§ Try it: Entries below include pictures. Output exactly the lines from the one with "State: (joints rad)" down to the one with "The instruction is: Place", both ends included, and leave the pictures out.

━━ Working data

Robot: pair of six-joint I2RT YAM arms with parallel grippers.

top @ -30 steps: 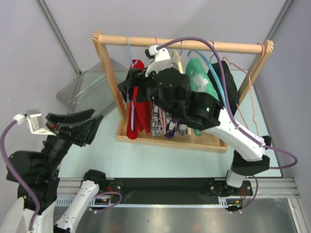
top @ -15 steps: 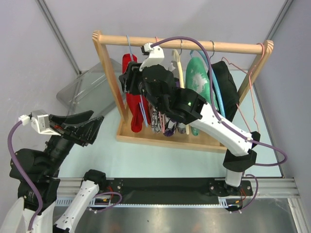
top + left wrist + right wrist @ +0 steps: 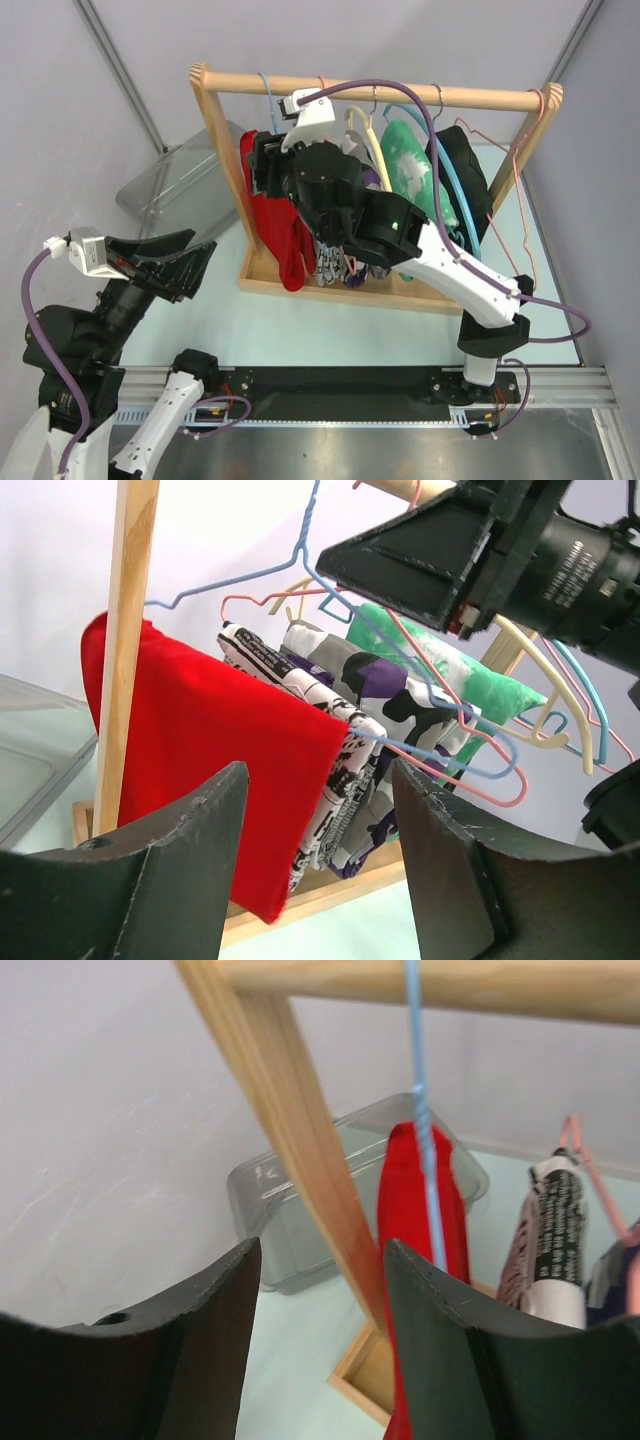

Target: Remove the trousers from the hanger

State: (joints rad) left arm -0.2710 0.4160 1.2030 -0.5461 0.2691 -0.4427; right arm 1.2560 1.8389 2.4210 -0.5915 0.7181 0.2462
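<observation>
Red trousers hang folded over a blue wire hanger at the left end of the wooden rack. In the left wrist view the red trousers spread wide beside the rack's post. My right gripper is up at the blue hanger near the top rail, open. In its own view the right gripper has nothing between its fingers; the post, blue hanger wire and red trousers lie just beyond. My left gripper stands open, left of the rack, and holds nothing.
More garments hang to the right: newsprint-patterned cloth, purple camouflage, green, black, on pink, cream and blue hangers. A clear plastic bin lies behind the rack's left post. The rack's wooden base stands on the pale table.
My right arm has swung left along the rail to the blue hanger. The red trousers have shifted and spread out lower left. The left arm has barely moved.
</observation>
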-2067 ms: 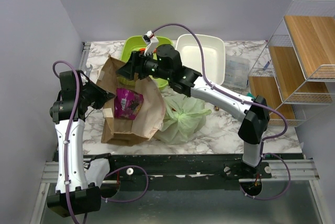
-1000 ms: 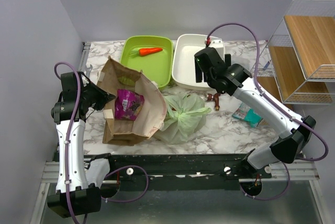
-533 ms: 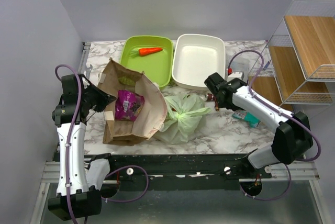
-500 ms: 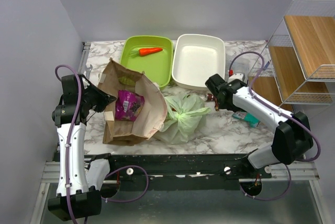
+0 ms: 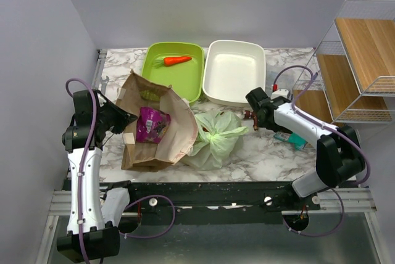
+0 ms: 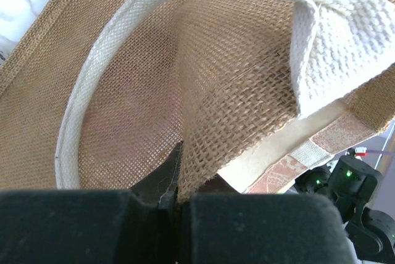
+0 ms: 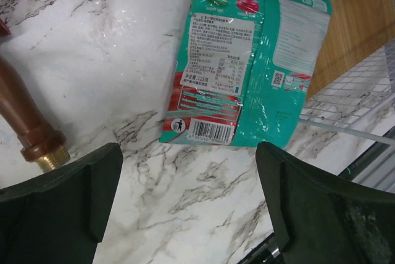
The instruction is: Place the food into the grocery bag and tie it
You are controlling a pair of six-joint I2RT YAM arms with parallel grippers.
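Observation:
The grocery bag (image 5: 214,139), pale-green thin plastic, lies bulging at the table's middle with its top gathered. The food does not show; what fills the bag is hidden. My left gripper (image 5: 126,118) (image 6: 179,199) is shut on the edge of a brown burlap bag (image 5: 170,134) (image 6: 234,91) that lies next to the grocery bag. My right gripper (image 5: 262,119) (image 7: 188,214) hangs low over the marble, right of the grocery bag. It is open, with nothing between its fingers, and a teal mint packet (image 7: 247,60) (image 5: 290,137) lies just ahead of it.
A lime tray (image 5: 185,82) at the back holds an orange carrot (image 5: 177,60); a white tub (image 5: 234,79) stands beside it. A purple packet (image 5: 152,122) sits in the burlap bag. A brown brass-tipped piece (image 7: 28,122) lies left of my right gripper. A wire shelf rack (image 5: 358,60) stands at the right.
My right arm swung from over the lime tray to the right and came down beside the mint packet, jaws widening. The carrot now lies in the tray. The left arm barely moved.

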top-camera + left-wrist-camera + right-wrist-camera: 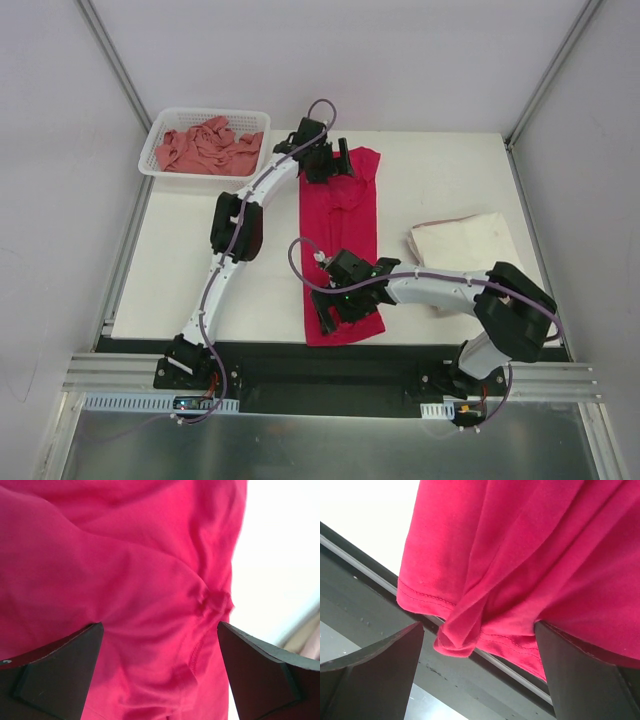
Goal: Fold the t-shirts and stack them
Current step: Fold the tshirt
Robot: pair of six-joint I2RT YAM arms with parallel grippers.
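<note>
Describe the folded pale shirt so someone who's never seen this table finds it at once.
On the white table, look right of the long magenta-red shirt laid down the middle. The cream-white shirt lies there, folded flat. It alone is pale and folded; the salmon-pink shirt sits crumpled in the basket.

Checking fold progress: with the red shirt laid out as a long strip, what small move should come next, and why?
The red shirt lies in a narrow strip. The left fingers stand open over its far end, the right fingers open over its near hem; neither pair holds cloth. So probably: shut both pairs on the ends, ready to fold the strip in half.
</note>
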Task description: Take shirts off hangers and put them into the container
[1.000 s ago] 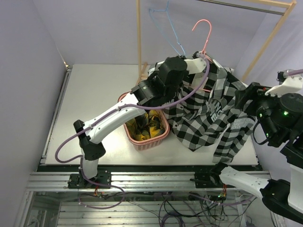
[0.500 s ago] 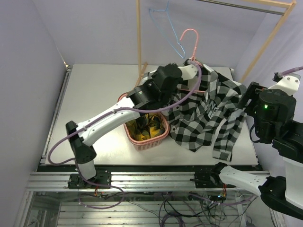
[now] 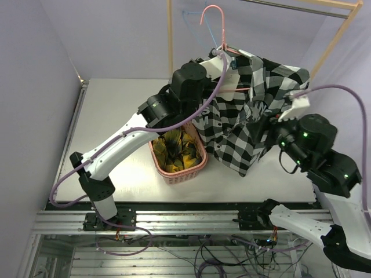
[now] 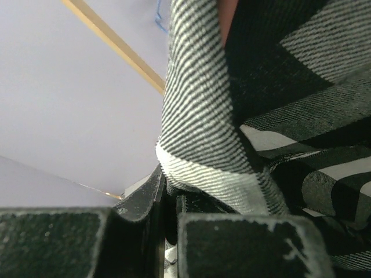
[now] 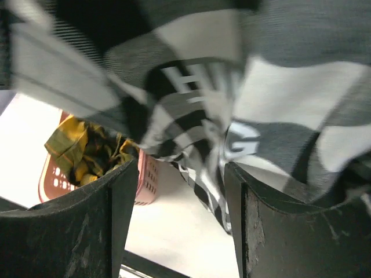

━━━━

§ Answer to this task:
State: (joints rad) left arm -0.2710 0.4160 1.2030 -0.5461 0.2691 -0.4427; right arm 1.2560 1.8389 2.4210 -0.5915 0.7181 0.2462
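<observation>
Red trousers hang folded over a blue wire hanger at the left end of the wooden rack. In the left wrist view the red trousers spread wide beside the rack's post. My right gripper is up at the blue hanger near the top rail, open. In its own view the right gripper has nothing between its fingers; the post, blue hanger wire and red trousers lie just beyond. My left gripper stands open, left of the rack, and holds nothing.
More garments hang to the right: newsprint-patterned cloth, purple camouflage, green, black, on pink, cream and blue hangers. A clear plastic bin lies behind the rack's left post. The rack's wooden base stands on the pale table.
My right arm has swung left along the rail to the blue hanger. The red trousers have shifted and spread out lower left. The left arm has barely moved.
</observation>
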-2067 ms: 
-1000 ms: 
-533 ms: 
-500 ms: 
+0 ms: 
+0 ms: 
+0 ms: 
The instruction is: Place the food into the grocery bag and tie it

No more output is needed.